Please repeat exactly the lines below from the line with "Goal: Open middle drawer" to the line with "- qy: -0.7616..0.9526", including both, and leave out every picture.

Records from a collection
┏━━

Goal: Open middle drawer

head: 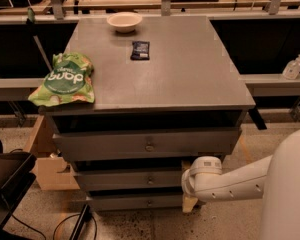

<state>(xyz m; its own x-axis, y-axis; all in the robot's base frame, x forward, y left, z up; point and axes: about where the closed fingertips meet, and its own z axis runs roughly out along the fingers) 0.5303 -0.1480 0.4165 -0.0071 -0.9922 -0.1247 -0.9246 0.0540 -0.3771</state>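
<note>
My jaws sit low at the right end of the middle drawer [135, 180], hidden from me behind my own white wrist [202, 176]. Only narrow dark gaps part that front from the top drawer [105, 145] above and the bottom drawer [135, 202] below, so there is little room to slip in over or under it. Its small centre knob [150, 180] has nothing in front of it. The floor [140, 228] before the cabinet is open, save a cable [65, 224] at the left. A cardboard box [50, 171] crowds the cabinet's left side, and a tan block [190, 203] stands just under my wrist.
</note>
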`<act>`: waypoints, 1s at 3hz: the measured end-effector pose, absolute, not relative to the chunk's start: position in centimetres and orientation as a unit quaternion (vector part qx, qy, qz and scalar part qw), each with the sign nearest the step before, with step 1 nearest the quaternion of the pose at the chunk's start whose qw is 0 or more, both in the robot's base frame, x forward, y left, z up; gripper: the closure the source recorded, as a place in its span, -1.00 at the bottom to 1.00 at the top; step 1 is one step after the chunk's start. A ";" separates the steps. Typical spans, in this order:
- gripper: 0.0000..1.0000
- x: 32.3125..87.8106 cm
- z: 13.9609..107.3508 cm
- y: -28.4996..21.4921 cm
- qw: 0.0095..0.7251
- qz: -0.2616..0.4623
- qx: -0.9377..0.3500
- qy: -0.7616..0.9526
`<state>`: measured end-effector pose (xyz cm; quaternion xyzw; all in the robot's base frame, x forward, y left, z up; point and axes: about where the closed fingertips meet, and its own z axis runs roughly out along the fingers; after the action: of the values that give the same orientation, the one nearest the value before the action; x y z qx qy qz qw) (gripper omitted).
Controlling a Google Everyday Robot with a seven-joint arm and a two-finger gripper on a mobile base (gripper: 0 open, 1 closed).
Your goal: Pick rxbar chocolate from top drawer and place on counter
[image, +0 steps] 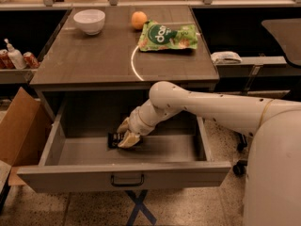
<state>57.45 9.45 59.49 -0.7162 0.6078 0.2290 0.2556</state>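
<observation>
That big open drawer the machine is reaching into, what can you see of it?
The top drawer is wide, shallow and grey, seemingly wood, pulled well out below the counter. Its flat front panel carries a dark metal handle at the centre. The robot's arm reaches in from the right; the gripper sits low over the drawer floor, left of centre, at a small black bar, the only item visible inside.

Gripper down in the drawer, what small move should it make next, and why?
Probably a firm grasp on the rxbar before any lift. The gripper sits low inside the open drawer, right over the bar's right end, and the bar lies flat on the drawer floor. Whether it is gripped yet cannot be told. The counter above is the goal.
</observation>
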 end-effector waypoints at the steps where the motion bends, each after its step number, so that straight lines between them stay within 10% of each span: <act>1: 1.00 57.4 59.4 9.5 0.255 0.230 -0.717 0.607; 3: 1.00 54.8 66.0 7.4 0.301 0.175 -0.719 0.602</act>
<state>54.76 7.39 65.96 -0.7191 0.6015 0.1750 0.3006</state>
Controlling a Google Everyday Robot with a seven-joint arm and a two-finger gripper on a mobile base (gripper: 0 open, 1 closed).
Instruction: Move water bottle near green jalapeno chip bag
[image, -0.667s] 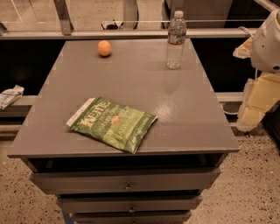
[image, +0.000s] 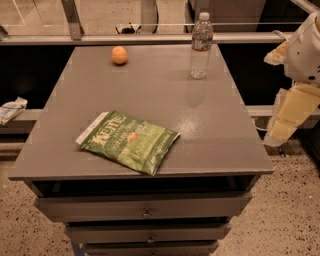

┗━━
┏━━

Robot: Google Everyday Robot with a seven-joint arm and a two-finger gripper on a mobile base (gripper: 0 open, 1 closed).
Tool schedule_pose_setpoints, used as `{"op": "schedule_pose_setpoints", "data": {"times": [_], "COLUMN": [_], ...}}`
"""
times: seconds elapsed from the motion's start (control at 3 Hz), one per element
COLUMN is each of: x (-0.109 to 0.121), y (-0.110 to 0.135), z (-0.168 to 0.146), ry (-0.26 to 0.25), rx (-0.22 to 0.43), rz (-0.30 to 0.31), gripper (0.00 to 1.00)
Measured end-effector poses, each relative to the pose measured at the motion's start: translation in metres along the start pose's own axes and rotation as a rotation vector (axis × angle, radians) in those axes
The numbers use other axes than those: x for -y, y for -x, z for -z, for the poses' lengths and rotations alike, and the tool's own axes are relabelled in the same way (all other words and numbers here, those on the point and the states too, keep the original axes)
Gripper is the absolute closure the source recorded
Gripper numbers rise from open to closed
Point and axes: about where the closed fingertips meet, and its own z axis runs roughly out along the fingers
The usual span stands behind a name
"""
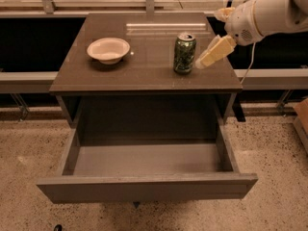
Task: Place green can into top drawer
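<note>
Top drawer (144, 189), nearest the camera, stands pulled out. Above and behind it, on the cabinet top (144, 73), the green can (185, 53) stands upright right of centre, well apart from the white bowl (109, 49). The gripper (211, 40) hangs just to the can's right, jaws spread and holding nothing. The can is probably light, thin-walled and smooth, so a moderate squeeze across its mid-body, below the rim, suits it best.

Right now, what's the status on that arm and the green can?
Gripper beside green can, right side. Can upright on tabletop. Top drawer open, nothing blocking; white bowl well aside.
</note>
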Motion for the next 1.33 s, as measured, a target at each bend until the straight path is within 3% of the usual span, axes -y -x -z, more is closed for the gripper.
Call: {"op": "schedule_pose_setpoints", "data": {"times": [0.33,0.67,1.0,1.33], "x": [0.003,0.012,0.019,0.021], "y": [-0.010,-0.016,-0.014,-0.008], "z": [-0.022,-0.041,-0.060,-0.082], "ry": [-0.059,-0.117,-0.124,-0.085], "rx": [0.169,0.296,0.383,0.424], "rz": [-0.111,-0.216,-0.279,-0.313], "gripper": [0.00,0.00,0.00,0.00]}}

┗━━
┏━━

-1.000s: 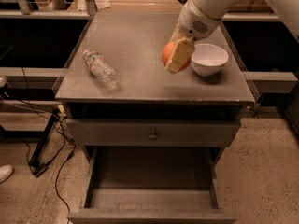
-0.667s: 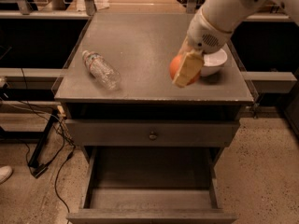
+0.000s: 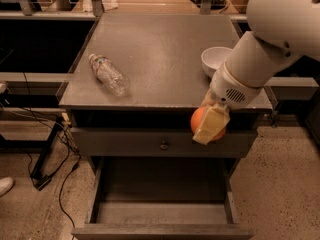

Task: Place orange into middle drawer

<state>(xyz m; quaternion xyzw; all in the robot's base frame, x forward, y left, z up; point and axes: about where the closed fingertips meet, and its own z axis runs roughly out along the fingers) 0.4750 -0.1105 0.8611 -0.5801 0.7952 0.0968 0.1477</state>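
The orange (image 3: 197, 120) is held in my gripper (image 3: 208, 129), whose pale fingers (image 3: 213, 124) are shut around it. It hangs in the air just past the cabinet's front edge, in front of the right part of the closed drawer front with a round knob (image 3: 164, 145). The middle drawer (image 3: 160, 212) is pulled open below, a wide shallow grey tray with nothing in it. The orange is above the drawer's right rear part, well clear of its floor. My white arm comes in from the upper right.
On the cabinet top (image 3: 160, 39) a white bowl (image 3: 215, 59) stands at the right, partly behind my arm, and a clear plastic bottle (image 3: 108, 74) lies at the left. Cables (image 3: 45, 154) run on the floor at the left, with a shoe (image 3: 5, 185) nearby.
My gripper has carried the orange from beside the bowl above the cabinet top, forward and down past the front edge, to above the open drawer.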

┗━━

▶ Expected output
Goal: Open middle drawer

head: 

<state>(xyz m; its own x-axis, y-axis; all in the robot's base frame, x forward, y left, z up; point and axes: about where the closed fingertips meet, and its own z axis runs roughly out along the fingers) 0.5303 -0.1480 0.4165 -0.0071 -0.9922 -0.1247 -0.9246 0.0540 -0.3771</state>
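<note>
My jaws sit low at the right end of the middle drawer [135, 180], hidden from me behind my own white wrist [202, 176]. Only narrow dark gaps part that front from the top drawer [105, 145] above and the bottom drawer [135, 202] below, so there is little room to slip in over or under it. Its small centre knob [150, 180] has nothing in front of it. The floor [140, 228] before the cabinet is open, save a cable [65, 224] at the left. A cardboard box [50, 171] crowds the cabinet's left side, and a tan block [190, 203] stands just under my wrist.
</note>
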`<act>`: waypoints, 1s at 3hz: the measured end-effector pose, absolute, not relative to the chunk's start: position in centimetres and orientation as a unit quaternion (vector part qx, qy, qz and scalar part qw), each with the sign nearest the step before, with step 1 nearest the quaternion of the pose at the chunk's start whose qw is 0 or more, both in the robot's base frame, x forward, y left, z up; gripper: the closure the source recorded, as a place in its span, -1.00 at the bottom to 1.00 at the top; step 1 is one step after the chunk's start. A ";" separates the steps. Typical spans, in this order:
- gripper: 0.0000..1.0000
- x: 32.3125..87.8106 cm
- z: 13.9609..107.3508 cm
- y: -28.4996..21.4921 cm
- qw: 0.0095..0.7251
- qz: -0.2616..0.4623
- qx: -0.9377..0.3500
- qy: -0.7616..0.9526

What the exercise required is now done.